The answer must be a single number: how many lines of the records below hold the word "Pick".

[Entries taken from a collection]
____

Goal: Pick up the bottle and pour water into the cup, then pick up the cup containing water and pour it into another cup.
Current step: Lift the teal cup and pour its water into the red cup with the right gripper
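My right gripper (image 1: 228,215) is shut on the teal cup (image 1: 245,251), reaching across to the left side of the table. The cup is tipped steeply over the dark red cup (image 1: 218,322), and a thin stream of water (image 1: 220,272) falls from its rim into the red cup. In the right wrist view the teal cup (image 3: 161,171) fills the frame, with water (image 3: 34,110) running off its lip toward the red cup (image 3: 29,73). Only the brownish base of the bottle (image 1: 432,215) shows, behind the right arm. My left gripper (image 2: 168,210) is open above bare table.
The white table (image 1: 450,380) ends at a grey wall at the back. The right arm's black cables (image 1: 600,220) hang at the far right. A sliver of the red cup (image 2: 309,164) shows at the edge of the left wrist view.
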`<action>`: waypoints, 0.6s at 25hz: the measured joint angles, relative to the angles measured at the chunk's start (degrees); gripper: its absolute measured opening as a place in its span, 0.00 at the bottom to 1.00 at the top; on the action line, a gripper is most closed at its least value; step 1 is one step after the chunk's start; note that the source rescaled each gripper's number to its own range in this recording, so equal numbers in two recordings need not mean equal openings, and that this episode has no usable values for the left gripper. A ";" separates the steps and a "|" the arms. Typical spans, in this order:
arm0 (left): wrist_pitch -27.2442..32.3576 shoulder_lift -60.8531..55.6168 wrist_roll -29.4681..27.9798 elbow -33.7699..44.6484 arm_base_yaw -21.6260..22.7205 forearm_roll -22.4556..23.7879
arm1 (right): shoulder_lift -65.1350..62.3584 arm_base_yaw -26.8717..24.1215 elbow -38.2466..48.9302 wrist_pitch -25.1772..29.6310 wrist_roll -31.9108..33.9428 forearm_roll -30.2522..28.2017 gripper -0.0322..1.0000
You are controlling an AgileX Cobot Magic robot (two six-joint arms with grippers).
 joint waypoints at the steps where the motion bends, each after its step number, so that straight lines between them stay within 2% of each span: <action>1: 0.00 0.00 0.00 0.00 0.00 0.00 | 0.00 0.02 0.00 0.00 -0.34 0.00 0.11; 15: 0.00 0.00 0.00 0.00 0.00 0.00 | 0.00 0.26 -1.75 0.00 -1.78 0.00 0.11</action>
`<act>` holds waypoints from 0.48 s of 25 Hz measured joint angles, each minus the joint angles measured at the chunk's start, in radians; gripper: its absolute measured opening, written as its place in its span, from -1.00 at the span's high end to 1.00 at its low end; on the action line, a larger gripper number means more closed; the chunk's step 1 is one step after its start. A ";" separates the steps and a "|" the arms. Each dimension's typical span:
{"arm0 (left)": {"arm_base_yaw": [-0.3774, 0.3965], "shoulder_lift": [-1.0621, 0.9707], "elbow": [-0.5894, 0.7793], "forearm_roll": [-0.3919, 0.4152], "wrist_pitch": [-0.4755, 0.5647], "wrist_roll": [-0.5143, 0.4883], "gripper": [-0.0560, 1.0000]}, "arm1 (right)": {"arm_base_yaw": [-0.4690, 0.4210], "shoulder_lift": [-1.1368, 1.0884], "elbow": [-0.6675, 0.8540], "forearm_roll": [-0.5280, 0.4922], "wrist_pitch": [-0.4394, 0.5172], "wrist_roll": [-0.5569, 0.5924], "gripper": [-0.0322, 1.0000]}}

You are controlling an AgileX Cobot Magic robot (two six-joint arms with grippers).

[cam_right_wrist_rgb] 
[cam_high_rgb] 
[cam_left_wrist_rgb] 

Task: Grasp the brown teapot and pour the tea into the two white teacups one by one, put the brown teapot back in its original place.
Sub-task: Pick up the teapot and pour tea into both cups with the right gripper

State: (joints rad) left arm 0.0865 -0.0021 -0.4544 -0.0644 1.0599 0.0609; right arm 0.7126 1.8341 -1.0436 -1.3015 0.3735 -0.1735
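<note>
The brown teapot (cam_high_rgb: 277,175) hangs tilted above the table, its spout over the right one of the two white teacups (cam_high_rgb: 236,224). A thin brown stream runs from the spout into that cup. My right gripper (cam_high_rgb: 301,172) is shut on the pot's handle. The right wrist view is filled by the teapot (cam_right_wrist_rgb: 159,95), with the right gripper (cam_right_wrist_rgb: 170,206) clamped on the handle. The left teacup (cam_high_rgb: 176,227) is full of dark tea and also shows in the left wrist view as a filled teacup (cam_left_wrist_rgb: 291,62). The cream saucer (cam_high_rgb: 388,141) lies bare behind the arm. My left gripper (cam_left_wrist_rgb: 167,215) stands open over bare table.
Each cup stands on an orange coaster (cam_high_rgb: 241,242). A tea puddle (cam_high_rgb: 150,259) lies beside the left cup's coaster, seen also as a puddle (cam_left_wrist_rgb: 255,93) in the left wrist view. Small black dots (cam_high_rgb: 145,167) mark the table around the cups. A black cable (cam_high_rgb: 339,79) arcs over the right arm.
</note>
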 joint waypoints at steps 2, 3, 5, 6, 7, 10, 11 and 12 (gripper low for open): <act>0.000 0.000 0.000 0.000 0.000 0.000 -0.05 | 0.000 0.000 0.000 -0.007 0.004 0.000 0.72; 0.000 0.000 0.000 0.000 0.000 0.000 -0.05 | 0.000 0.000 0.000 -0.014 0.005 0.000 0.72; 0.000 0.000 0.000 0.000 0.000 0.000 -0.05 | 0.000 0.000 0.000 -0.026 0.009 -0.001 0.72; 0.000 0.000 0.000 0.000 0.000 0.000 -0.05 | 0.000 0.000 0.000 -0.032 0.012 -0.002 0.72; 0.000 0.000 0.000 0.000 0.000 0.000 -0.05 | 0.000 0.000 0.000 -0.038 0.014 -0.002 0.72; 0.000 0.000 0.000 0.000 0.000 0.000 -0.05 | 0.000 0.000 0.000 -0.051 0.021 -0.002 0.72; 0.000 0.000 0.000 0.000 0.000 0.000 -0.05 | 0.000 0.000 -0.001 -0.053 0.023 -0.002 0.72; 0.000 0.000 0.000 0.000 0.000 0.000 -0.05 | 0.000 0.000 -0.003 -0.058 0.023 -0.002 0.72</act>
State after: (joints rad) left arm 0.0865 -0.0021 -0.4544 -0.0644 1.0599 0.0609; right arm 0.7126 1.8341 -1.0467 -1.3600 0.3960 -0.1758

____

▶ **Output of the task**: 2